The works of famous writer and director Cristi Puiu is one of the reasons the world of cinema turned it’s eyes to Romania – he is one of the founders of the „Romanian New Wave“. Cristi Puiu was born in Bucharest in 1967. He studied Fine Arts at the École Supérieure des Beaux-Arts in Geneva. After his return to Romania, he continues to paint, while filming his first feature film – Stuff and Dough (2001), followed by Cigarettes and Coffee, awarded with „Golden Bear“ for a short film at the Berlinale in 2004.

Presented as a project at Sofia Meetings in 2004, The Death of Mr. Lazarescu (2005) had it’s world premiere in Cannes and received the main prize in the „Un Certain Regard“ competition, as well as six awards at the Transilvania International Film Festival, awards in Chicago, Copenhagen and tens of other recognitions.
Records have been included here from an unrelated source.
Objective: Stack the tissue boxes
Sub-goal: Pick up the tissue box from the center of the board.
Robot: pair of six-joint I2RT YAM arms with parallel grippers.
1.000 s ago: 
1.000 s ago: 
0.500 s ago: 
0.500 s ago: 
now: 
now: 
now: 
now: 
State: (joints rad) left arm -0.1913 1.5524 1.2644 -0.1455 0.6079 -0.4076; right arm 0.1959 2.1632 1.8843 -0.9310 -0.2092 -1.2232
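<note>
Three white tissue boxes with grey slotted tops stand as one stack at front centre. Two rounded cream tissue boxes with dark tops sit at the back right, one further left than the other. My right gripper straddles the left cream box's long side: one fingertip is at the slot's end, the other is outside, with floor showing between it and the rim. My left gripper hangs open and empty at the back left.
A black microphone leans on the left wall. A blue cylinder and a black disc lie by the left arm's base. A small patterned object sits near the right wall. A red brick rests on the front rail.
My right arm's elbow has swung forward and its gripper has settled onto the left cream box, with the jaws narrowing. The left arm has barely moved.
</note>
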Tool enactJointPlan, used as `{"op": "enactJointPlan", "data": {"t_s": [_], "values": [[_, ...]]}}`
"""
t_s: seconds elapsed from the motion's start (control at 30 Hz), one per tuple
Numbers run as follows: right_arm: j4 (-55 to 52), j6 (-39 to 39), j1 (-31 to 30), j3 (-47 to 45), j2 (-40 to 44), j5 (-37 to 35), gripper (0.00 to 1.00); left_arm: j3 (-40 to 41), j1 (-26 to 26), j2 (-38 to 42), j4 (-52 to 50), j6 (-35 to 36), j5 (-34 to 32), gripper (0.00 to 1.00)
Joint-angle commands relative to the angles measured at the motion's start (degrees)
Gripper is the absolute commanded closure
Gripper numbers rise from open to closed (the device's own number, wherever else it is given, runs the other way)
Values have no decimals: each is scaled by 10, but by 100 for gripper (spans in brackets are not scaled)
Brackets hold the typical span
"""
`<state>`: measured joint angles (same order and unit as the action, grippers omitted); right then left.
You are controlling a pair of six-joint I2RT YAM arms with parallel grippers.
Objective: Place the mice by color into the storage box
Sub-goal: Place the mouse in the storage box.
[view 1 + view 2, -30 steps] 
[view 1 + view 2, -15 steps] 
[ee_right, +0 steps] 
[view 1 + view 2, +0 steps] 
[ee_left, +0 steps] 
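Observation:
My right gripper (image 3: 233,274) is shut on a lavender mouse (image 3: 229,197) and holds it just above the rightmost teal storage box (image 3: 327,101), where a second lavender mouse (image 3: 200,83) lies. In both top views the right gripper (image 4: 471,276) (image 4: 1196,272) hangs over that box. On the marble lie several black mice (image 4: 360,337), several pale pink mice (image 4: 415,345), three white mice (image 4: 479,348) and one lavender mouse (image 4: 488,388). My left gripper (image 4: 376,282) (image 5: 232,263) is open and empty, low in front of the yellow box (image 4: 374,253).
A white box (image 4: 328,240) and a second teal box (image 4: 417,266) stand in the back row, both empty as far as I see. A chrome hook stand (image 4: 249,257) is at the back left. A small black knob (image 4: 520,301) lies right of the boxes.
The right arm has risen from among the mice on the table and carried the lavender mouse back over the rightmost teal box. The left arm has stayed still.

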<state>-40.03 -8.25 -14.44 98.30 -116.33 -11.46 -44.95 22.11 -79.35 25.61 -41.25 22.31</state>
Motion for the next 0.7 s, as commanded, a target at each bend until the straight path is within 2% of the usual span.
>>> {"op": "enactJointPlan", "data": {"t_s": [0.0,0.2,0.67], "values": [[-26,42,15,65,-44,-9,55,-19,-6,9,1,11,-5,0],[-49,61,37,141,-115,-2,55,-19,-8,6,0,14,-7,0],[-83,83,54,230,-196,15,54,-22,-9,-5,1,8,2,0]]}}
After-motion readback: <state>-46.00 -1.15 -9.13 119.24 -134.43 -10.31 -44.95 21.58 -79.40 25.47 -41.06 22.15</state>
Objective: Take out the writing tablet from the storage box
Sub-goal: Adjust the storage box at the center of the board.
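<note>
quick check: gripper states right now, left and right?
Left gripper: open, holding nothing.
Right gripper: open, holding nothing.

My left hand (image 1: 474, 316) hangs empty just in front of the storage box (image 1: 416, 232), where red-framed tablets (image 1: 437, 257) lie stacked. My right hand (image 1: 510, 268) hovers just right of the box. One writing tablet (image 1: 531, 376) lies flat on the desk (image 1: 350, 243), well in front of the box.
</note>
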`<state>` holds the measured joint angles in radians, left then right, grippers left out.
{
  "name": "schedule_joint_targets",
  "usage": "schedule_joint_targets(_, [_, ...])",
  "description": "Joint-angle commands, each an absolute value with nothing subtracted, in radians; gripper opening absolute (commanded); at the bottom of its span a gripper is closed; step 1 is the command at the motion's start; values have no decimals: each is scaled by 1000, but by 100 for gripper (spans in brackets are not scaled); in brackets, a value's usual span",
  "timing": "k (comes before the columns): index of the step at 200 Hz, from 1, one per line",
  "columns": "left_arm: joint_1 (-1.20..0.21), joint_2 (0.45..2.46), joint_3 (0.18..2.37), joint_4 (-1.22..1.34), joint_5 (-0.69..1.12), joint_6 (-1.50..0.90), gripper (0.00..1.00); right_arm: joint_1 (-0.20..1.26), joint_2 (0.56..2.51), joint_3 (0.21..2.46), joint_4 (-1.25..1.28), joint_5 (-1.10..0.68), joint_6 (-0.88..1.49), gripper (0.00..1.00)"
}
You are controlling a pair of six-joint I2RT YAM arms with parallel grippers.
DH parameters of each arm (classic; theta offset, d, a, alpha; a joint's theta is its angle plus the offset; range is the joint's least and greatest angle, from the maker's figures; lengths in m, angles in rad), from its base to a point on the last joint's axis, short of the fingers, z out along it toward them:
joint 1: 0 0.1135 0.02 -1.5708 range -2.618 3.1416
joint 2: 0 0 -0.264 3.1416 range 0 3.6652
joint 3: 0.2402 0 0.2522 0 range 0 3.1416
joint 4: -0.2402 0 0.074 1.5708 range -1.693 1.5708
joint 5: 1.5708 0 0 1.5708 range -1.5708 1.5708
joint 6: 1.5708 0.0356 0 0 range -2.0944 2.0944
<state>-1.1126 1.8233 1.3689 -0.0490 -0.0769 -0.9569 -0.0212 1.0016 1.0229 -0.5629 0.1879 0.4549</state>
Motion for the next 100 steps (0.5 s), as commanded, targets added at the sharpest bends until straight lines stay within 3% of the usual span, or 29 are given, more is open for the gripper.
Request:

This was the work that became an emblem of the New Romanian Cinema.

Bulgarian audiences know Cristi Puiu from his films Stuff and Dough, The Death of Mr Lazarescu, Aurora (2010) and Sieranevada (2016), presented with great success at previous editions of the Sofia International Film Festival.  The Director was president of the International Jury at the 21st SIFF in 2017. His latest film, Manor House (2020), was shown at the 25th Sofia International Film Festival.

The story recreates philosofical discourses from the beggining of the 20th century between five aristocrats during the Christmas Holidays in a remote manor house. The film is based on the famous utopian philosophical text by the russian thinker Vladimir Soloviov „War, Progress, and the End of History: Three Conversations, Including a Short Tale of the Antichrist“, written just before his death in 1900.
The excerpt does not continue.